The Cultured Traveller June-August 2018
 - ARE THE FIRST SPACE TOURISTS ABOUT TO REACH FOR THE STARS?

A sun-bleached stretch of the New Mexico desert, known as the Jornada del Muerto (the journey of the dead man), is an unlikely location for Earth’s first portal dedicated to commercial space exploration. Yet this barren location is where you’ll find the gorgeous USD200million Spaceport America, based on Foster + Partners’ stunning state-of-the-art design, which was conceptualised in close collaboration with Richard Branson. It really is a strikingly good-looking building – straight off the pages of Wallpaper*. There’s a two-mile long, three-and-a-half-foot deep concrete runway that continues into the distance as far as the eye can see. The futuristic Space Operations Center has acoustic tiling to prevent echoing. And there are multiple vast hangers designed specifically to accommodate Virgin Galactic’s WhiteKnightTwo carrier planes and SpaceShipTwo craft. But barring a few security personnel and ground staff, the first ever facility custom built as a hub for leisure travel to outer space is completely empty. You can literally hear a pin drop. This is because Spaceport America’s main tenant – Virgin Galactic – hasn’t taken up residence yet. When Branson’s team of more than 300 engineers, technicians and mission controllers will move from Mojave Air and Space Port in California to Spaceport America nobody knows, least of all the small New Mexico cities banking on its future. Given the Mexican state’s large and controversial investment in Spaceport America, its success or failure may well have a broad impact on the future of commercial space travel (www.spaceportamerica.com).

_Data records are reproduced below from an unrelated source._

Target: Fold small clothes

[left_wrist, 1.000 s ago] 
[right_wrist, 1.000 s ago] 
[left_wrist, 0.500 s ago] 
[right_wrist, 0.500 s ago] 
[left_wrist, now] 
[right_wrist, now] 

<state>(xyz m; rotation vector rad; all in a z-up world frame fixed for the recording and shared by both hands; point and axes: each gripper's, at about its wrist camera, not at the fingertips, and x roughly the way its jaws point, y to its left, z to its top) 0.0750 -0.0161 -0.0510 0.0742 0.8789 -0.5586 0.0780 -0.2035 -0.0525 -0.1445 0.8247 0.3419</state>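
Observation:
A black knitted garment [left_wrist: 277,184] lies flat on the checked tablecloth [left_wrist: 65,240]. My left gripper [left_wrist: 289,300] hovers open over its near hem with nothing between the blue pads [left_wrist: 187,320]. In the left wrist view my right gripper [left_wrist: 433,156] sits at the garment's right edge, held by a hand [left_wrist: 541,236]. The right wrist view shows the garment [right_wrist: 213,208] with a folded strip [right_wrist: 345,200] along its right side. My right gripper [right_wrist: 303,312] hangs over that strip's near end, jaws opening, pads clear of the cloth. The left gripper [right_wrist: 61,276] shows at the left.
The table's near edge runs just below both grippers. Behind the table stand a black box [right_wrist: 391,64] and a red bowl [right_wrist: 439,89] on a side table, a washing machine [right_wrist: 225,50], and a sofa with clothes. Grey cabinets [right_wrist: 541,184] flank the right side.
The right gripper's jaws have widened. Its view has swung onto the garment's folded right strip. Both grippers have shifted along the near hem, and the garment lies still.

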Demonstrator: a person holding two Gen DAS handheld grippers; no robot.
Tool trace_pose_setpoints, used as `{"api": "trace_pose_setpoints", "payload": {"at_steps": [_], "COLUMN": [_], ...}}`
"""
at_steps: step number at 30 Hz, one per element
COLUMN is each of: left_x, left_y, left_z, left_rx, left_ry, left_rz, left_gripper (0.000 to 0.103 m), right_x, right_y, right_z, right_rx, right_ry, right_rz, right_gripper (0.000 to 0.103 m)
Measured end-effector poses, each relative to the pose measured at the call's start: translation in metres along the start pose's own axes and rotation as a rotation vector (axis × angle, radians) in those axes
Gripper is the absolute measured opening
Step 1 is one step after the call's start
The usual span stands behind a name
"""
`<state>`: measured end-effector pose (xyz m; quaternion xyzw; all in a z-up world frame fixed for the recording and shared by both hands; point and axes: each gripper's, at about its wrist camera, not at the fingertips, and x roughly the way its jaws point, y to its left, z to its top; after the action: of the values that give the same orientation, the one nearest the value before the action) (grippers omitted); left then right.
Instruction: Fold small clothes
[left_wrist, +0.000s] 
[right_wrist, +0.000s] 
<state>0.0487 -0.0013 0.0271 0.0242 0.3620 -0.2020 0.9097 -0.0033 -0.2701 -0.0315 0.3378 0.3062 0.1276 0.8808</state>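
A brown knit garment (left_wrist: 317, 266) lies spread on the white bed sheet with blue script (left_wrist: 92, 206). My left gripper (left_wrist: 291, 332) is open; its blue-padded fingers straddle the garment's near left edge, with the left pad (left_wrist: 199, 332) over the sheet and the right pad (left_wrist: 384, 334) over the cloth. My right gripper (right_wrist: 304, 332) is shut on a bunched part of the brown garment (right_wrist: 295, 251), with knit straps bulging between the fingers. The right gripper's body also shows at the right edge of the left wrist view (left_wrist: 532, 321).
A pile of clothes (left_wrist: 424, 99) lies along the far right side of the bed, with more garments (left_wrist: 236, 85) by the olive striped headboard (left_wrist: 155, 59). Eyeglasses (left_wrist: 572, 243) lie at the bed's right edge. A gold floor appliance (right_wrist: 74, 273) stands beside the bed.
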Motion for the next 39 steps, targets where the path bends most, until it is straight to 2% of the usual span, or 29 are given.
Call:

The Cultured Traveller June-August 2018
 - ARE THE FIRST SPACE TOURISTS ABOUT TO REACH FOR THE STARS?

Space exploration has indeed come a very long way since Neil Armstrong was the first person to walk on the moon, on 20th July 1969. Almost half a century later, the 700 or so passengers who have paid hundreds of thousands of Dollars for their Virgin Galactic space experience must be hoping that it will soon to be their turn next, and that the whole thing isn’t just pie in the sky.